In a state of disbelief, I did what any normal person trying to survive would do. I pushed the resurfacing thoughts, of gun violence in Chicago, of how these murders impact people, traumatize people, of the root causes of violence and how not enough people were working to address them… and got on with my night. And though I couldn’t really push aside what had happened four houses down (literally, I could see the police lights beaming of the back garage outside), I really tried.
Luck + Effort
Or serendipity matched with intention.
More the latter.
How most things, at least for me, play out in life.
Love
The will to extend one’s self for the purpose of nurturing one’s own or another’s spiritual growth. - Erich Fromm (via readings by bell hooks)
I wanted to write a post about “love.” for a while now. The world of love and lessons learned. About what it feels like to care deeply, for another human being. (So beautiful, and yet so incredibly painful.) About how love energy shifts, mutates and transforms as we grow. That it exists mutually exclusive of the reciprocity you expect to get back. That it is an action. It is what you do, not what you say.
But.
But to avoid being trite (for isn’t romantic love a thread lining much of modern media and pop culture) I instead want to pivot, and write about the immense rush of platonic love (absent of physical or sexual desire) I’ve felt, recently, towards other people.
The feeling. Of running into a friend, unexpectedly, on the platform of the Metra. Sitting by the lake with someone who you haven’t caught up with in a while, watching the water flirt with the concrete ledge.

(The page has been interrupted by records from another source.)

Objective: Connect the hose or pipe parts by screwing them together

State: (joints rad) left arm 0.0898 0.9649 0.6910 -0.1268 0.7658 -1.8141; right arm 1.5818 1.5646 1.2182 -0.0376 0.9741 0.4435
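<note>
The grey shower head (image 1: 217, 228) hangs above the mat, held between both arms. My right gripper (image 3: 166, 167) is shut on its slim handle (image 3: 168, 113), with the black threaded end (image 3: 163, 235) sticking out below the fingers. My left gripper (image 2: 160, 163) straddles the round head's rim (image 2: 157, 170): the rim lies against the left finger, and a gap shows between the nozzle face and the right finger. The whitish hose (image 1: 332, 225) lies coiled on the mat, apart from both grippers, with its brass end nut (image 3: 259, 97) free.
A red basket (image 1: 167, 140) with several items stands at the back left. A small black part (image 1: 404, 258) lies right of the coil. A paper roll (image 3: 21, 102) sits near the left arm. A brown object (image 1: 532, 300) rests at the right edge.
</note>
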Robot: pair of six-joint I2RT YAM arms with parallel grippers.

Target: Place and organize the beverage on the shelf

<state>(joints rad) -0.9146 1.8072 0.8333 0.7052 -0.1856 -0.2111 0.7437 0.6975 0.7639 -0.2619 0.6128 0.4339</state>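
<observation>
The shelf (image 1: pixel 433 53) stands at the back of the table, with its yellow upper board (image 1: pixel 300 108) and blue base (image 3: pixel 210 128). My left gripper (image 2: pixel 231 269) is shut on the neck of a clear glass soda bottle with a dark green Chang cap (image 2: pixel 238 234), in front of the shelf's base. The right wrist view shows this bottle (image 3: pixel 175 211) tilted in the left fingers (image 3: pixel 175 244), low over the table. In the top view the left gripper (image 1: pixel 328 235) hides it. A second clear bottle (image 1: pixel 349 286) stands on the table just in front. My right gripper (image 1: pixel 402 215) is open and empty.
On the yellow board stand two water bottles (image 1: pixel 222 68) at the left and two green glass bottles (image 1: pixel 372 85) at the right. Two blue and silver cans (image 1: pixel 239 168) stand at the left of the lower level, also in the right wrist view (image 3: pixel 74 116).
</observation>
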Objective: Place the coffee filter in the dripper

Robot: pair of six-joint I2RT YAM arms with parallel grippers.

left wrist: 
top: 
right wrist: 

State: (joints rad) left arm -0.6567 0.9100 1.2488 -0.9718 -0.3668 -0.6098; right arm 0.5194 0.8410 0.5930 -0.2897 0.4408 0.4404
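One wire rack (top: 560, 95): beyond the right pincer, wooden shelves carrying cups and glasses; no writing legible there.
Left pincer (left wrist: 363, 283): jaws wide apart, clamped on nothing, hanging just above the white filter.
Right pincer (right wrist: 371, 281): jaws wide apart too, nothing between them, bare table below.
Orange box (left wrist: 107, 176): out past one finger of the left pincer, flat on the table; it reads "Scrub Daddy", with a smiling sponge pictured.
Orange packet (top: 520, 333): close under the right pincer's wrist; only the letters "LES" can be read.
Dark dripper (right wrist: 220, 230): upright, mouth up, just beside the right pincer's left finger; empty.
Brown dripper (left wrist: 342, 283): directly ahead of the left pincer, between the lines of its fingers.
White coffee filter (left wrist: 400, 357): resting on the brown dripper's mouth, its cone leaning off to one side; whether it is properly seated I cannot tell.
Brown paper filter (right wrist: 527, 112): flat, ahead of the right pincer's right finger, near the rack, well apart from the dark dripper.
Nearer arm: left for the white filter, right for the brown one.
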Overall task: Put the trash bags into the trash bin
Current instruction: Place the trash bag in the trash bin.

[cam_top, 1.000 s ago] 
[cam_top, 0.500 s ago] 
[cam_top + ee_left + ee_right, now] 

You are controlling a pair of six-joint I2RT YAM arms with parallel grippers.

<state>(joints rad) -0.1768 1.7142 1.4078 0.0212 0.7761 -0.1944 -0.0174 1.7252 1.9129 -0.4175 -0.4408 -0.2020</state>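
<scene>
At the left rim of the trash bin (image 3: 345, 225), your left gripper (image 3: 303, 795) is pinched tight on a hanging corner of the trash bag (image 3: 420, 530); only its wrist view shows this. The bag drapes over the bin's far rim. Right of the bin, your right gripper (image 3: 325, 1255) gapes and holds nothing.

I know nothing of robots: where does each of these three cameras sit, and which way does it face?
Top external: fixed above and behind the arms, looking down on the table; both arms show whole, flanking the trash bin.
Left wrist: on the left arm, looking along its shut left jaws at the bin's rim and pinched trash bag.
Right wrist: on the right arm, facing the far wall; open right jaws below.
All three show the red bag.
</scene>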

An 8 pm call that leads to a 2-hour life update and rash decisions. (The role of my friends is to convince me to do rational shit that sounds scary and irrational to me.) Cross office exchanges about everything and nothing at all.
I’ve always been obsessed with the idea of love. I think it stems from the understanding that love, right next to fear, is one of the most powerful forces/emotions known to humans.
Thank God that aging (or say, wisdom and getting older) has made the concept, one influenced by a dictionary of young adult novels, romance movies, and the remnants of love it’d seen between my parents at home, much more dynamic. (In say, rejecting that love was something I found within another person (more specifically, a romantic partner) and that it was something I found outside of myself.)
P.s. RANDOM. Read an interesting book and stated, Some people would never fall in love if they never heard of love?
Is it true? How much of how we love is a social construct?
Dear White People
There is no place or space I see entitlement (well, besides senior year hs when college decisions come out) play out more strongly than in the overcrowded bathroom of a bar. (Why I need to stop hanging out north of Roosevelt!!!) If I am in line, trying to pee. (Obviously, why else would I be WAITING in line in the bathroom.) I can’t tell you how many times women have literally walked in the bathroom, looked at me, and walked right up to the stall I was eagerly awaiting to empty my bladder. Maybe it’s because I’m 5’2. (Nope, I don’t have this issue on the ss.) Maybe it’s because my kind face suggested you could simply take a spot I’d waited several minutes for, though likely not. My mask in these spaces: scowl.
I guess me and Middle America do have something in common… feeling like everyone’s cutting us in line? (Though one is actually accurate and the other rooted in ignorance and racism.)